To find the intersection points of the system of equations, we first need to graph the equations on the same coordinate plane.
For the first equation 3x-2y=-4, we can rewrite it in slope-intercept form as y = (3/2)x + 2. This equation has a y-intercept of 2 and a slope of 3/2.
For the second equation x-5y=3, we can rewrite it in slope-intercept form as y = (1/5)x - 3/5. This equation has a y-intercept of -3/5 and a slope of 1/5.
When we graph both equations on the same coordinate plane, we will see that they intersect at the point (1, -1).
Therefore, the solution to both equations is x = 1 and y = -1.
Use the graph to answer the question 3x-2y=-4
X-5y=3
Review the graph of a system of two linear equations in two variables x-5y=7 and 3x-2y=-4 find the solution of both equations
What's the intersection points?
3 answers
1 or -1 isn't the intersection, do it again
I apologize for the mistake.

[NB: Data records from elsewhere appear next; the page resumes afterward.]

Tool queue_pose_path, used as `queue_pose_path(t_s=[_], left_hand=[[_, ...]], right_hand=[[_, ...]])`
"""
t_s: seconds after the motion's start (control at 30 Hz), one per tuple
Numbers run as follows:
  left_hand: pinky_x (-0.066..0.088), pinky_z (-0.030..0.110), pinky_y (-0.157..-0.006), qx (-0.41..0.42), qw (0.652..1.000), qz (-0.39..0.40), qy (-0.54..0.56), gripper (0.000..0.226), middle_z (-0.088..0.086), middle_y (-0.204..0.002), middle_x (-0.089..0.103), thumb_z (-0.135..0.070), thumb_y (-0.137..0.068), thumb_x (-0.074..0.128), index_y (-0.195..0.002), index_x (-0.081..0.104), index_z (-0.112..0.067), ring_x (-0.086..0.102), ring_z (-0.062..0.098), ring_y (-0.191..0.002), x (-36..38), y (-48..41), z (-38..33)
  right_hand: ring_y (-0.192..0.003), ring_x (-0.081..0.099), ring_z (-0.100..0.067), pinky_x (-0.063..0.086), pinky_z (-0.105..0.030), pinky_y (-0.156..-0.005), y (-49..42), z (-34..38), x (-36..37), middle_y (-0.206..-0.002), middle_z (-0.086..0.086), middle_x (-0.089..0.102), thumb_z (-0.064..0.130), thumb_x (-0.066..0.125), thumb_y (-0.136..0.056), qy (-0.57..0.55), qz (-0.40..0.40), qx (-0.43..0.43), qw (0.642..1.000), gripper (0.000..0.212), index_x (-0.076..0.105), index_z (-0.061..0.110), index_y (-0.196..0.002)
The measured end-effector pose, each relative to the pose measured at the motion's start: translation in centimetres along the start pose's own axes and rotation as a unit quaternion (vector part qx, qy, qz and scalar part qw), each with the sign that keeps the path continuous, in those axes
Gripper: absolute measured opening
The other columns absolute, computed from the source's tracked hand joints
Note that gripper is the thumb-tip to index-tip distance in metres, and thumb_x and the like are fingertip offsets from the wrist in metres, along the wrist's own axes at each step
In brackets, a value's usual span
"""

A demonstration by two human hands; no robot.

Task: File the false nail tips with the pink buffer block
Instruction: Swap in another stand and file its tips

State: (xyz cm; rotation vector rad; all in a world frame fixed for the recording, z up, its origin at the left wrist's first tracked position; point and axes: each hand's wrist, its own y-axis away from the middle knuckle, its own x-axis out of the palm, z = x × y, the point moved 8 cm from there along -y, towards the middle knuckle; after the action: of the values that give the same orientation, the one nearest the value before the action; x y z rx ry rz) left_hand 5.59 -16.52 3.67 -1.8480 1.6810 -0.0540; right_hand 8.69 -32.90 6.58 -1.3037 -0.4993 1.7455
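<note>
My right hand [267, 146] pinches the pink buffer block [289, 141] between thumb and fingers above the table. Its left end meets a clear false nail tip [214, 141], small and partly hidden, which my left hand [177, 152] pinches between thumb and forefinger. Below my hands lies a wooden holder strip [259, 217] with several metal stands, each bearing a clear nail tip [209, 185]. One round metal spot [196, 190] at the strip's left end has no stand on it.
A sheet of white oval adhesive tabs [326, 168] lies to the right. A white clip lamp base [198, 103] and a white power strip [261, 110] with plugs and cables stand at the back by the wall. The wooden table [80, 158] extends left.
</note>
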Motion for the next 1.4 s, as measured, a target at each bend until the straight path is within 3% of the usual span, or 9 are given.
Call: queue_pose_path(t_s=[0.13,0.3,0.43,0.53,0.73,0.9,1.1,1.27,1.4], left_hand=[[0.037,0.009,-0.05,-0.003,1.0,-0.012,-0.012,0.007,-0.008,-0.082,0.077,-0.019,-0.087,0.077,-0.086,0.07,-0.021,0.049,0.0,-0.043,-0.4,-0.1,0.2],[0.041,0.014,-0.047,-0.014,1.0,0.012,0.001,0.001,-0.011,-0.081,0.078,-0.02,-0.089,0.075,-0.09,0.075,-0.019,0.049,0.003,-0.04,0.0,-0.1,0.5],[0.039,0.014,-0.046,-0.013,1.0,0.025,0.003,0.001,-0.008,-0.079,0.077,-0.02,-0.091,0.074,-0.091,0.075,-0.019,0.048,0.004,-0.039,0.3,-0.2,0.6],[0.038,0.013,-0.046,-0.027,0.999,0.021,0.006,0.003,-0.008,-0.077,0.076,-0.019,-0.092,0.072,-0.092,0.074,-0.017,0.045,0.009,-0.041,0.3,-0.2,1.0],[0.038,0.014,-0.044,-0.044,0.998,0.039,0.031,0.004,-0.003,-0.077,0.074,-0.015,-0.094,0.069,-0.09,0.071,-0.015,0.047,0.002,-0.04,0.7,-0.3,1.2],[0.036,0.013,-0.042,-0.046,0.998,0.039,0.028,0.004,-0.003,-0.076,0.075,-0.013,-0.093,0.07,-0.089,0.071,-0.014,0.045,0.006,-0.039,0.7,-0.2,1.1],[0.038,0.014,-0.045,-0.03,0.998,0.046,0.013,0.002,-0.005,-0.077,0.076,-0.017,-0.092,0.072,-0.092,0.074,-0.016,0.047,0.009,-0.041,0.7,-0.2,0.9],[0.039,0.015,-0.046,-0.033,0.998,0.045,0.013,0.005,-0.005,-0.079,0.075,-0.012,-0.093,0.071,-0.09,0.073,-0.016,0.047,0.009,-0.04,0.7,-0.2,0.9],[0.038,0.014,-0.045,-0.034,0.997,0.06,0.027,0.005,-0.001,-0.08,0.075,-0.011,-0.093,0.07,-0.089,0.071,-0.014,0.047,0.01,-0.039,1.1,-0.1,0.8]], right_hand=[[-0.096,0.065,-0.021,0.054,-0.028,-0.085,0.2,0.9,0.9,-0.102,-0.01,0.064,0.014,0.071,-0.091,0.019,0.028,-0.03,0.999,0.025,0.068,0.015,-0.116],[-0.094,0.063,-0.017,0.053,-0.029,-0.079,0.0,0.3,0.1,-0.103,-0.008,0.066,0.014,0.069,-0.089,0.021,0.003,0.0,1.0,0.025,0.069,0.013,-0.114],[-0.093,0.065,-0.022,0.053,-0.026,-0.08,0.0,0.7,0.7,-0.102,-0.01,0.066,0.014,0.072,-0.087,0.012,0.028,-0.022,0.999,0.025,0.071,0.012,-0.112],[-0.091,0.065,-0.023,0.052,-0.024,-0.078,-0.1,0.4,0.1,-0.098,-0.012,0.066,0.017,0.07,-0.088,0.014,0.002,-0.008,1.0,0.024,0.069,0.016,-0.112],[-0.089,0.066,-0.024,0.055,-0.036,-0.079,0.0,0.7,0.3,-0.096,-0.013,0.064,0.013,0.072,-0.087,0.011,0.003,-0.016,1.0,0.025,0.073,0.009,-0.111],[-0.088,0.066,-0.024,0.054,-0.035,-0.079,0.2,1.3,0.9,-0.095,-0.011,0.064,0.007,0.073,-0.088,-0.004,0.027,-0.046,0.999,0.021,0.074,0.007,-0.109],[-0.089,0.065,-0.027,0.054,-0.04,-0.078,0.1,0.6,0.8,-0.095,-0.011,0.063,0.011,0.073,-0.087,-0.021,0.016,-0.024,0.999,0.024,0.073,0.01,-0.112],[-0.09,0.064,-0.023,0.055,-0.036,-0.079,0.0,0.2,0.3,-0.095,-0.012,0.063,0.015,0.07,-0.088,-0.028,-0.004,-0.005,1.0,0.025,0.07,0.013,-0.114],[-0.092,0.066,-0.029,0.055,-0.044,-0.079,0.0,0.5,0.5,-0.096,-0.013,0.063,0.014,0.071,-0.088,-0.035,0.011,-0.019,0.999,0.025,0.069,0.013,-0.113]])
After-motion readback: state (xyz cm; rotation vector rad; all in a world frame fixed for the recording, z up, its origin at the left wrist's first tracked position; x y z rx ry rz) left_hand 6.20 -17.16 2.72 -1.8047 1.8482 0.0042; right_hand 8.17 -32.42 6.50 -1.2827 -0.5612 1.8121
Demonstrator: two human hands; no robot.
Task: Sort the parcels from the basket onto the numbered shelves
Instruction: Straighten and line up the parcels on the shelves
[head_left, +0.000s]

Let's find the correct intersection point.
We have the system of equations:
1) x - 5y = 7
2) 3x - 2y = -4
To find the intersection point, we can solve this system of equations simultaneously.
We can rewrite equation 1 in terms of x:
x = 7 + 5y
Now substitute this expression for x into equation 2:
3(7 + 5y) - 2y = -4
21 + 15y - 2y = -4
13y = -25
y = -25/13
Now substitute y back into x = 7 + 5y:
x = 7 + 5(-25/13)
x = 7 - 125/13
x = 66/13 - 125/13
x = -59/13
Therefore, the intersection point of the two equations is (-59/13, -25/13).
We have the system of equations:
1) x - 5y = 7
2) 3x - 2y = -4
To find the intersection point, we can solve this system of equations simultaneously.
We can rewrite equation 1 in terms of x:
x = 7 + 5y
Now substitute this expression for x into equation 2:
3(7 + 5y) - 2y = -4
21 + 15y - 2y = -4
13y = -25
y = -25/13
Now substitute y back into x = 7 + 5y:
x = 7 + 5(-25/13)
x = 7 - 125/13
x = 66/13 - 125/13
x = -59/13
Therefore, the intersection point of the two equations is (-59/13, -25/13).